• **WHAT TO WORK ON**
Copy out the data in full, keeping each line exactly as it reads.

• **DATA EXCERPT**
· · · ·

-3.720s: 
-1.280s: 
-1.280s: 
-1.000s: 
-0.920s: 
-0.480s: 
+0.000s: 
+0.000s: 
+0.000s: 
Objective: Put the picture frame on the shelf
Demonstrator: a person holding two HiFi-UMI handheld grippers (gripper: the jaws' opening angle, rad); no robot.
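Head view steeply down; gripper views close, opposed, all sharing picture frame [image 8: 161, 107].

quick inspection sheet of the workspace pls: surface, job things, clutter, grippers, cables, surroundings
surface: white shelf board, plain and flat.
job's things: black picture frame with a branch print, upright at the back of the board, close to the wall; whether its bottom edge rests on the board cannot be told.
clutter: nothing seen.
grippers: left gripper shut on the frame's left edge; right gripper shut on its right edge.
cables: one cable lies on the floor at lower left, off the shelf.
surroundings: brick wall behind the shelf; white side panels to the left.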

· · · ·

• **WORKED SOLUTION**
-3.720s: 
-1.280s: 
-1.280s: 
-1.000s: 
-0.920s: 
-0.480s: 
+0.000s: 
+0.000s: 
+0.000s: 
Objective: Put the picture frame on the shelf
Demonstrator: a person holding two HiFi-UMI handheld grippers (gripper: the jaws' opening angle, rad); no robot.
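Head view steeply down; gripper views close, opposed, all sharing picture frame [image 8: 161, 107].

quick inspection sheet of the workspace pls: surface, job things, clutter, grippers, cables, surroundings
surface: white shelf board, plain and flat.
job's things: black picture frame with a branch print, upright at the back of the board, close to the wall; whether its bottom edge rests on the board cannot be told.
clutter: nothing seen.
grippers: left gripper shut on the frame's left edge; right gripper shut on its right edge.
cables: one cable lies on the floor at lower left, off the shelf.
surroundings: brick wall behind the shelf; white side panels to the left.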

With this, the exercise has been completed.